I am drawn to the high and low of art making—from the classically trained to the spontaneous creation of young artists. I work in a variety of media and am influenced by the everyday including the curriculum I create for my children’s art program. My mixed media work often incorporates classroom detritus. I value the freedom to experiment with materials and subject matter.
As I evolved into an abstract artist, there always seemed to be the thread of a narrative. I usually do not feel compelled to explain to the viewer. Viewers bring their own point of view. So, if a description becomes needed, “abstractly narrative in multiple media” describes the art I make.

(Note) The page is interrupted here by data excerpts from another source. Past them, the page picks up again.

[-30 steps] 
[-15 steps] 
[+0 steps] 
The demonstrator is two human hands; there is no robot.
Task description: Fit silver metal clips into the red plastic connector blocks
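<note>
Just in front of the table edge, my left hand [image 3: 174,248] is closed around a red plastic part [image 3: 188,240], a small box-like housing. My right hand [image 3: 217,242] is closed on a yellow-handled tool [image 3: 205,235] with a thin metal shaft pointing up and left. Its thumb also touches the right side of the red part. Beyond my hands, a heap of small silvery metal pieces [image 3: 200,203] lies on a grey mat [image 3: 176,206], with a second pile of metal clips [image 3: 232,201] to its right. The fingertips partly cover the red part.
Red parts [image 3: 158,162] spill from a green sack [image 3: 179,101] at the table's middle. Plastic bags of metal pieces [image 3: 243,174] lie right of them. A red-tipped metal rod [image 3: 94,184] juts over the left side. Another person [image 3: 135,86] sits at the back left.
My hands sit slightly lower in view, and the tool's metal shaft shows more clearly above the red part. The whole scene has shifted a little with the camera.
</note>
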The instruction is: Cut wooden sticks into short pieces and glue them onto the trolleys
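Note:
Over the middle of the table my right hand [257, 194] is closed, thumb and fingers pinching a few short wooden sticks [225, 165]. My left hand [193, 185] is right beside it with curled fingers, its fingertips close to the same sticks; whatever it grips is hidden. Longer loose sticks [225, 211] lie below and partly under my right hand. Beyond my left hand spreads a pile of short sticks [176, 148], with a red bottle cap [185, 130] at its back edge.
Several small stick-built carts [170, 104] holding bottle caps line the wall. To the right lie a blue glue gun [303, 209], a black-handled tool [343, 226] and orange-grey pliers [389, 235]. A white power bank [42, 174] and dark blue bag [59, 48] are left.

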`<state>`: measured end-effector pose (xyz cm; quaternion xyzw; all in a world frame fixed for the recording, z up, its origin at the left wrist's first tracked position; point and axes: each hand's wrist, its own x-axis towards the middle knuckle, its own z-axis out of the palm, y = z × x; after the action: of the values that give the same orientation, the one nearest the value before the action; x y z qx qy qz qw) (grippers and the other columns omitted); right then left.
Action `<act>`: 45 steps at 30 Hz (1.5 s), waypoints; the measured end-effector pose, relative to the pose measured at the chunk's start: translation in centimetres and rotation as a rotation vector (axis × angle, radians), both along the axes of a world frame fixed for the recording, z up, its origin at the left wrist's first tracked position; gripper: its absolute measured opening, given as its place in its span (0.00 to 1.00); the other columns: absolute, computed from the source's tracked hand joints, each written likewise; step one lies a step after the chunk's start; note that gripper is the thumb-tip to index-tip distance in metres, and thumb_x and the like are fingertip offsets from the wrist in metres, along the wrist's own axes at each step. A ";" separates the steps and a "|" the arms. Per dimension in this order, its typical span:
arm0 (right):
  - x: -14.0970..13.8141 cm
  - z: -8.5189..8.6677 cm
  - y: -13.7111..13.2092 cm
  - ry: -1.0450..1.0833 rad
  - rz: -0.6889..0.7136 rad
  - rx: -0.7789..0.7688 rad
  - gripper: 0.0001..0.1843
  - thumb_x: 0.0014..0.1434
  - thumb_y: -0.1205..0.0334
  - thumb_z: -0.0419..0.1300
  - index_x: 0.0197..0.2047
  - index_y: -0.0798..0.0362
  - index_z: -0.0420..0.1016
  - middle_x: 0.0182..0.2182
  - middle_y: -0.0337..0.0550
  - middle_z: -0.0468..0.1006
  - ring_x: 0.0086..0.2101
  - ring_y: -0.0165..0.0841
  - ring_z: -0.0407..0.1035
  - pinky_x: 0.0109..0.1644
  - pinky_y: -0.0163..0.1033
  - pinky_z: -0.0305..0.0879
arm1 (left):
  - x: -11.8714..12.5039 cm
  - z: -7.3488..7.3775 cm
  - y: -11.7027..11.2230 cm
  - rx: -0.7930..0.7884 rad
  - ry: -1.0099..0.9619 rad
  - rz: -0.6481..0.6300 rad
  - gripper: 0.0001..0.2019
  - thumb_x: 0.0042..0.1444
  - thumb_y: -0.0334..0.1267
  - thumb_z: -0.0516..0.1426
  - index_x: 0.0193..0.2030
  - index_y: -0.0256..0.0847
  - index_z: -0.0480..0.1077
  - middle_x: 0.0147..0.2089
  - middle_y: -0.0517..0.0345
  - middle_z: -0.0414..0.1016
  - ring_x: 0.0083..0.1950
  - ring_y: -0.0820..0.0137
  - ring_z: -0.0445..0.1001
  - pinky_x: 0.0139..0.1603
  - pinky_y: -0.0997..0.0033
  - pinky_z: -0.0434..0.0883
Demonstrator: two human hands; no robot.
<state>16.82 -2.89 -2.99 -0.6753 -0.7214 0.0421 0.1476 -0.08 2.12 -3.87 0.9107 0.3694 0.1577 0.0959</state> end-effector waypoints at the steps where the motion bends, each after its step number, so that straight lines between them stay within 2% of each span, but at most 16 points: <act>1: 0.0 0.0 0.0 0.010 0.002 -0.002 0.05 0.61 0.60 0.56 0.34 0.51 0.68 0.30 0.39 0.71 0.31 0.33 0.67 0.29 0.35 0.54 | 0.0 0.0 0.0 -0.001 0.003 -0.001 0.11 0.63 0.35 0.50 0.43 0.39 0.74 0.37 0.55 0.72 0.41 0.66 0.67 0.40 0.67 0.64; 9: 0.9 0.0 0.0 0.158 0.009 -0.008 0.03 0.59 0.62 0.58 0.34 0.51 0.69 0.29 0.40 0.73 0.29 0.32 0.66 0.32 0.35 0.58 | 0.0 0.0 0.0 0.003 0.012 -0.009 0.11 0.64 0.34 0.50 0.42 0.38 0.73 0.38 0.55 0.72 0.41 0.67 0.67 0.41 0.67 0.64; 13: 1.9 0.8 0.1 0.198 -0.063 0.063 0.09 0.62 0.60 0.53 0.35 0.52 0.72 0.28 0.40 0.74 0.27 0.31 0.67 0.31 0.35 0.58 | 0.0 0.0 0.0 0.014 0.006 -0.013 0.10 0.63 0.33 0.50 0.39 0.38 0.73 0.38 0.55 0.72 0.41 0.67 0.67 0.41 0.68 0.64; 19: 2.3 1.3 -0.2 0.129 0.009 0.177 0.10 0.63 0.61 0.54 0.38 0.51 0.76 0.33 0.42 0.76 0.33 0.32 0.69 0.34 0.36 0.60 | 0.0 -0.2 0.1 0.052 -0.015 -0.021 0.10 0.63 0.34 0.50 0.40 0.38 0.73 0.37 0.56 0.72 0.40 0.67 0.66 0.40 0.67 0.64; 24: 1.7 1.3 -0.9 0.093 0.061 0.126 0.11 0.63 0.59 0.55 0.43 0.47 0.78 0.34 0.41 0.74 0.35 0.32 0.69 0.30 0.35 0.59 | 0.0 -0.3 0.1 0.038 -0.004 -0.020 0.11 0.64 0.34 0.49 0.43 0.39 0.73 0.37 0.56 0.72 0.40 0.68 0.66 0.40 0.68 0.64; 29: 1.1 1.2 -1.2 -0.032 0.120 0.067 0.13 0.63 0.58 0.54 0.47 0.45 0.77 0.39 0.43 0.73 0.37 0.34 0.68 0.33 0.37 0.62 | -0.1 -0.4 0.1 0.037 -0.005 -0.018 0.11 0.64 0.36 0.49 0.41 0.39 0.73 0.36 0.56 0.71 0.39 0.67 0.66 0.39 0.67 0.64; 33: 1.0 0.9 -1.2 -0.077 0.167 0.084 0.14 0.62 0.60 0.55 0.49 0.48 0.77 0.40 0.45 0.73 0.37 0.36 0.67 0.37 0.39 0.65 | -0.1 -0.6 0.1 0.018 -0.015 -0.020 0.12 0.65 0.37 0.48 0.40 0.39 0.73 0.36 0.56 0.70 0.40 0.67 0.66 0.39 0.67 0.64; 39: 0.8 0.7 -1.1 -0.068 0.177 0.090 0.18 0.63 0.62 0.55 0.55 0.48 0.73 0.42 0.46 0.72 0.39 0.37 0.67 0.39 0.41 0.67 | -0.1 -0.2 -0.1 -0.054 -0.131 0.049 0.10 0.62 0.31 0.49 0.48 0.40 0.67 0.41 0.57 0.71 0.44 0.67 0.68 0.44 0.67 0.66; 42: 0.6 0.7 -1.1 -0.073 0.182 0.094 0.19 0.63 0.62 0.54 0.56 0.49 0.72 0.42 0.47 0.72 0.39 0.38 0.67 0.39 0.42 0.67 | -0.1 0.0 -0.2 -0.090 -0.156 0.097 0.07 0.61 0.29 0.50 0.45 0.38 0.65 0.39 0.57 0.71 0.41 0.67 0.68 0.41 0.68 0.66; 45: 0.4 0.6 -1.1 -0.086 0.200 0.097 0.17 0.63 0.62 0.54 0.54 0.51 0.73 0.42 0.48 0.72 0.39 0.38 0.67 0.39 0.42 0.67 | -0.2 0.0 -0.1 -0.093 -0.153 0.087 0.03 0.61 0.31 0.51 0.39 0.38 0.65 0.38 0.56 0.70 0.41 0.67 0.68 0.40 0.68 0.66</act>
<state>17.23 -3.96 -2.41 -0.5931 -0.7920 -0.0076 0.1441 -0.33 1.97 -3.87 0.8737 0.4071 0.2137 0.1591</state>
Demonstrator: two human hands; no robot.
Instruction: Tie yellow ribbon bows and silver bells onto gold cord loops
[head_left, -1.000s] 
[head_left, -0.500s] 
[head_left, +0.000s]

The work created for Fresh Paint’s 20/20: Women of Vision is from my Moss series. It speaks to the power of renewal and growth. Moss grows in unlikely places. It Is often ignored, as I feel women have been. Yet, like moss, we are complicated, necessary, and strong. We are formed by the challenges we face just as moss grows to the shape of the contours below the surface. Our strength as we slide in and out of a pandemic speaks to persistence and regeneration. I remain positive.”
Julia San Roman: Dissociation
“I am trying to develop an infinite mystical order out of either expressionistic or atmospheric chaos. In the midst of a void, I am creating a space in which to give dignity to my own dream, mankind’s dream, to find a dignity that might include all living things.”
Julia San Roman’s current work is inspired by the California Light and Space Movement of the 1960s and 70s. She calls this work “bilingual” in that it integrates “geometric abstraction with naturalistic light episodes.” Being bilingual is second nature to San Roman. She was born and raised in Madrid, and migrated to San Diego in 1988; and she is both a scientist – holding a PhD in Biology – and an artist. This is her third time showing at Fresh Paint Gallery. You can view a sampling of her other work on our website.
San Roman’s two paintings in the 20/20 show are part of a series she calls “Dissociation.” She writes “conceptually I was focusing on the light of hope, and formally I was separating the color from the subject matter and the subjects from themselves. This intimate passage reflected my encounter with an old reality where my circumstances disengaged into the individual pieces without possibly interlocking in harmony, at a time of material loss, a time of great spiritual loss. I wanted and I still want to have hope.”